◆ Problem details
Your task is to retype, word for word, the lines from the start of the data through the line holding "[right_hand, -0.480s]". Do not include the pictures.

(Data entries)
════
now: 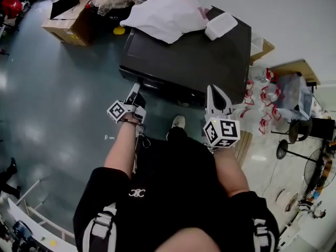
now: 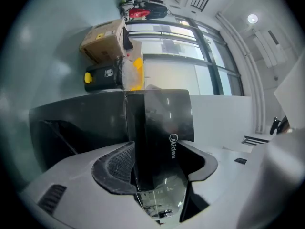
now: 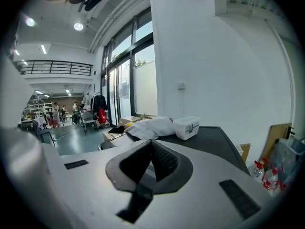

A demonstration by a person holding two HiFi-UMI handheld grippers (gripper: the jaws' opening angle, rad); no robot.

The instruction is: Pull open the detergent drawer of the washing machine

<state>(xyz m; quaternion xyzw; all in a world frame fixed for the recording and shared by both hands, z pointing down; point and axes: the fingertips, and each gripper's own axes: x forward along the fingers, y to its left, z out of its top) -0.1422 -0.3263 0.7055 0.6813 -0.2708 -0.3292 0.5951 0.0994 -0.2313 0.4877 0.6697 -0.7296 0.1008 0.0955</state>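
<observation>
We see a big black washer in the upper middle of the head view. It stands on a shiny grey-green floor. A white cloth and a small white box lie on top of it. Our right tool hangs just in front of the washer, a bit right of the middle. It is clenched with nothing in it. Our left tool is at the washer's front left corner. It is grasping the dark drawer, which fills the middle of the left gripper view.
</observation>
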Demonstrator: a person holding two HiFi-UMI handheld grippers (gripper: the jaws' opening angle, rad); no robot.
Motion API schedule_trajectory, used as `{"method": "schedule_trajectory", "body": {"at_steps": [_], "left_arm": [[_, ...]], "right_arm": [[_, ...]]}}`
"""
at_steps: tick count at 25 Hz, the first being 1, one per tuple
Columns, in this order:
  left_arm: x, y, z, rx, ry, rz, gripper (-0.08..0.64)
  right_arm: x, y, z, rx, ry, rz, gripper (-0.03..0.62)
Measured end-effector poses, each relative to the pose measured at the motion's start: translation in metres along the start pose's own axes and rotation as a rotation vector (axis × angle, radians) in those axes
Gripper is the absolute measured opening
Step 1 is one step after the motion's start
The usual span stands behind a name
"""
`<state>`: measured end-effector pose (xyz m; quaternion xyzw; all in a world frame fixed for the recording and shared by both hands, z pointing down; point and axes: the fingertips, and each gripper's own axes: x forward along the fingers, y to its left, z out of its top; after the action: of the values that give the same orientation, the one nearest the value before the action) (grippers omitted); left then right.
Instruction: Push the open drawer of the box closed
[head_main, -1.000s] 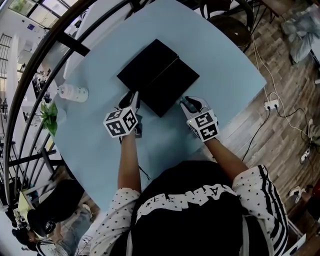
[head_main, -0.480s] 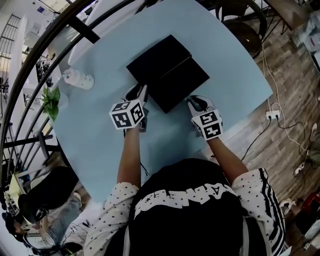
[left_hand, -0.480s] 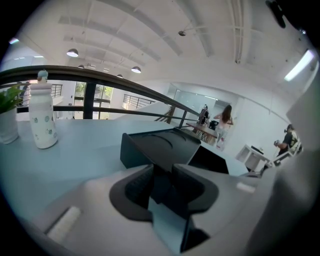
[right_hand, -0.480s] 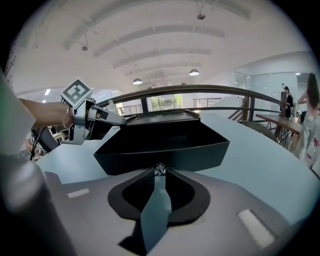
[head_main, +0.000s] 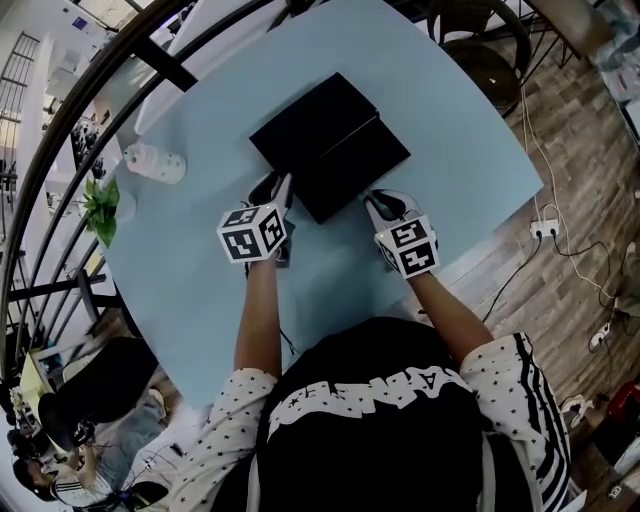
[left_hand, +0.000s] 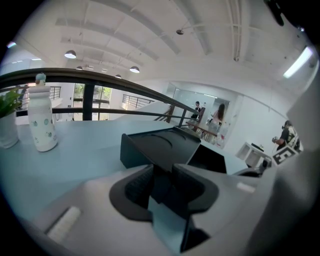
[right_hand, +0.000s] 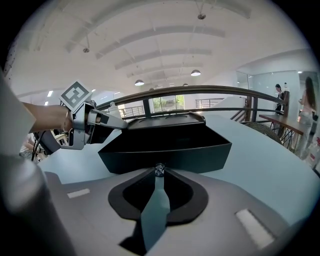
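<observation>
Left gripper (head_main: 274, 188) pinches the box (head_main: 312, 118) at its near-left corner; the right gripper (head_main: 371, 202), jaws together, keeps pressing the drawer (head_main: 352, 168), barely further in, still part-open mid-table (head_main: 190, 275).

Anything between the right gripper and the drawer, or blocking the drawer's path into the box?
Nothing visible. The right gripper has its shut jaws at the knob on the drawer front. Nothing sticks up out of the drawer toward the box. The left gripper clamps the box's corner, beside that path.
</observation>
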<state>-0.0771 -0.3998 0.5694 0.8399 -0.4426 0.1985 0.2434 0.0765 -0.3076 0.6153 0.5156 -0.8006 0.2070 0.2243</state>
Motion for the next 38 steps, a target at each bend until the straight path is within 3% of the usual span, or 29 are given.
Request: {"method": "schedule_trajectory", "body": {"at_steps": [38], "left_arm": [[-0.002, 0.001, 0.000, -0.001, 0.012, 0.012, 0.000]], "right_arm": [[0.030, 0.002, 0.026, -0.043, 0.037, 0.043, 0.058]]}}
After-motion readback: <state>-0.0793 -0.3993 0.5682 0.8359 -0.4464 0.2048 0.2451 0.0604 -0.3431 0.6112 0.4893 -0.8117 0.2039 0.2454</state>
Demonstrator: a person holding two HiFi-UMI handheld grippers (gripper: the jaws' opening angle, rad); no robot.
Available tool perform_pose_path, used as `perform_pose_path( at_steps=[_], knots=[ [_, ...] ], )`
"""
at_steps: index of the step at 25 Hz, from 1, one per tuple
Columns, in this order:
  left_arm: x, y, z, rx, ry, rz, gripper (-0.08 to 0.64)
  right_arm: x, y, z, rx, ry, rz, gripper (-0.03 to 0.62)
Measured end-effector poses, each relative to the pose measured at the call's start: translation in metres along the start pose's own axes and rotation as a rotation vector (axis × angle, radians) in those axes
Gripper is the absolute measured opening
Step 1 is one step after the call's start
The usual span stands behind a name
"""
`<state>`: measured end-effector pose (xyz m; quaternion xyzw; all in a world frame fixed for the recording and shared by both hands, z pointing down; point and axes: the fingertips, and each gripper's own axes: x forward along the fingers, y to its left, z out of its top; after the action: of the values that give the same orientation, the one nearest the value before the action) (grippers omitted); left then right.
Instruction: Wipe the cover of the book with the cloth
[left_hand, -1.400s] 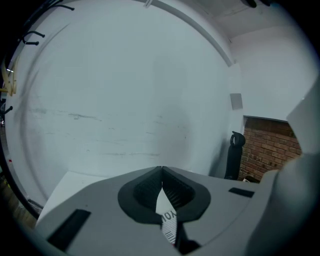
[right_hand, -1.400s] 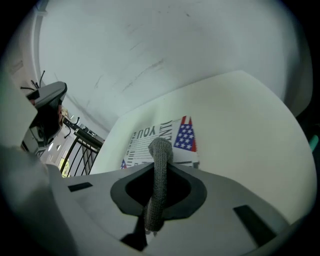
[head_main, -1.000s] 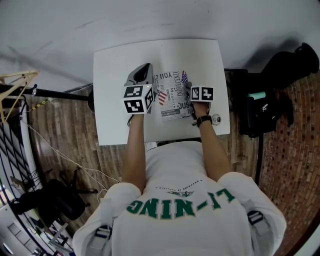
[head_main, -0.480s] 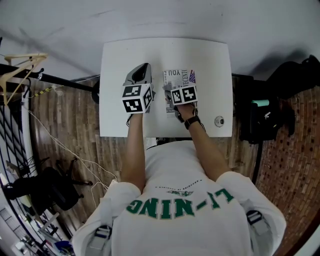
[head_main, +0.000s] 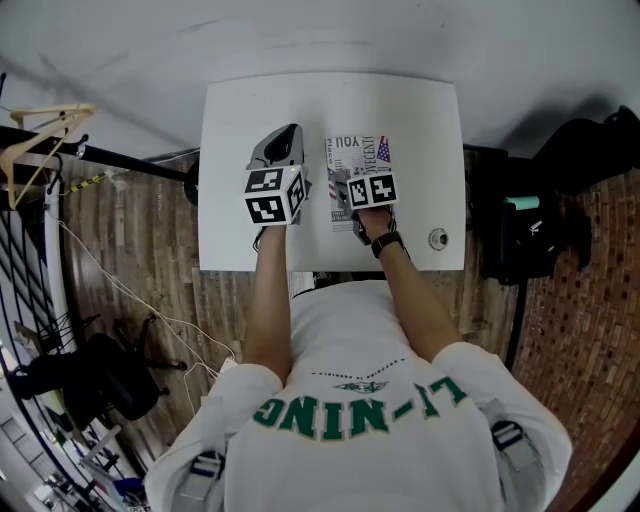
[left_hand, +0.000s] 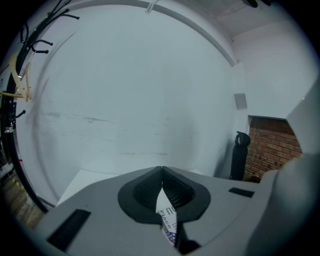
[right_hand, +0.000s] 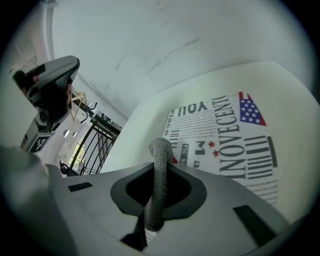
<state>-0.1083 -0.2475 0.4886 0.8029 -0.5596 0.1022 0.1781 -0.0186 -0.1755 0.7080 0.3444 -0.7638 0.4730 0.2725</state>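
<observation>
The book (head_main: 357, 163) lies flat on the white table (head_main: 232, 120), its cover printed with black lettering and a small flag. My right gripper (head_main: 366, 205) hovers over the book's near end, shut on a grey knitted cloth (right_hand: 160, 172) that sticks up between the jaws. In the right gripper view the book (right_hand: 235, 135) spreads out just ahead of the right gripper (right_hand: 160, 167). My left gripper (head_main: 284, 150) is held left of the book, apart from it. In its own view the left gripper (left_hand: 161, 171) has its jaws shut, and a sliver of print shows through the slit.
A small round object (head_main: 437, 239) sits at the table's near right corner. A black bag (head_main: 530, 220) stands to the right on brick floor. A metal rack and a wooden hanger (head_main: 40, 125) are at the left. A pale wall lies beyond the table's far edge.
My right gripper has carried the cloth left, from the book's right edge onto its near end. The left gripper has stayed where it was.
</observation>
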Motion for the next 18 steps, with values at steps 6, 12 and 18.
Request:
perform_pose_path(
  at_steps=[6, 12, 18],
  knots=[
    [0.018, -0.035, -0.004, 0.023, 0.019, -0.070, 0.006, -0.047, -0.064, 0.004, 0.109, -0.094, -0.098, 0.040],
    [0.026, -0.062, -0.004, 0.047, 0.024, -0.115, 0.006, -0.083, -0.110, 0.002, 0.201, -0.165, -0.165, 0.038],
    [0.016, -0.054, -0.007, 0.040, 0.020, -0.082, 0.006, -0.081, -0.104, -0.001, 0.144, -0.139, -0.200, 0.040]
  ],
)
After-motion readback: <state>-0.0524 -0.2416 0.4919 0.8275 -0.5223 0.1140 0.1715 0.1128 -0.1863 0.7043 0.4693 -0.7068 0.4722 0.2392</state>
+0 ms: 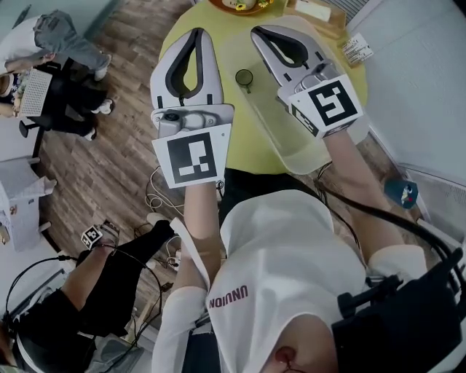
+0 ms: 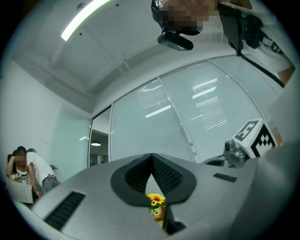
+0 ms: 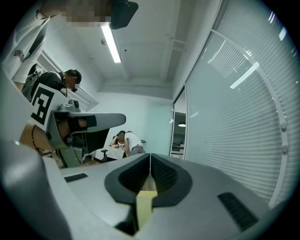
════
◆ Response to the exercise
now: 
now: 
now: 

A demonstration by a person holding two HiFi-UMI handheld grippers (gripper: the jaws' opening angle, rad); no robot.

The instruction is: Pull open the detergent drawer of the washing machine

<state>(xyz m; quaternion xyzw; all in a world frame fixed for the recording and shared by both hands, z pointing down; point and axes: the fingertips, and each gripper's own axes: x forward along the fingers, y to its left, z out of its top) -0.1422 -0.3263 0.7055 0.6813 -0.2708 -0.3292 0.5951 0.0994 -0.2313 0.4877 0.6697 -0.7296 0.1008 0.0955</state>
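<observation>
We see a big black washer in the upper middle of the head view. It stands on a shiny grey-green floor. A white cloth and a small white box lie on top of it. Our right tool hangs just in front of the washer, a bit right of the middle. It is clenched with nothing in it. Our left tool is at the washer's front left corner. It is grasping the dark drawer, which fills the middle of the left gripper view.
</observation>
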Demonstrator: a person holding two HiFi-UMI handheld grippers (gripper: the jaws' opening angle, rad); no robot.
Motion API schedule_trajectory, used as `{"method": "schedule_trajectory", "body": {"at_steps": [_], "left_arm": [[_, ...]], "right_arm": [[_, ...]]}}`
"""
at_steps: tick count at 25 Hz, the first being 1, one per tuple
Columns, in this order:
  left_arm: x, y, z, rx, ry, rz, gripper (-0.08..0.64)
  right_arm: x, y, z, rx, ry, rz, gripper (-0.03..0.62)
Measured end-effector poses, each relative to the pose measured at the motion's start: translation in metres along the start pose's own axes and rotation as a rotation vector (axis × angle, radians) in those axes
Gripper is the absolute measured opening
Step 1 is one step after the motion's start
The usual span stands behind a name
"""
`<state>`: measured end-effector pose (xyz m; quaternion xyzw; all in a world frame fixed for the recording and shared by both hands, z pointing down; point and axes: the fingertips, and each gripper's own axes: x forward along the fingers, y to its left, z out of its top; after the action: of the values that give the same orientation, the one nearest the value before the action) (grippers omitted); left then right.
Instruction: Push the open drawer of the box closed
[head_main, -1.000s] 
[head_main, -0.480s] 
[left_hand, -0.480s] 
[right_hand, -0.480s] 

The response to the exercise is complete.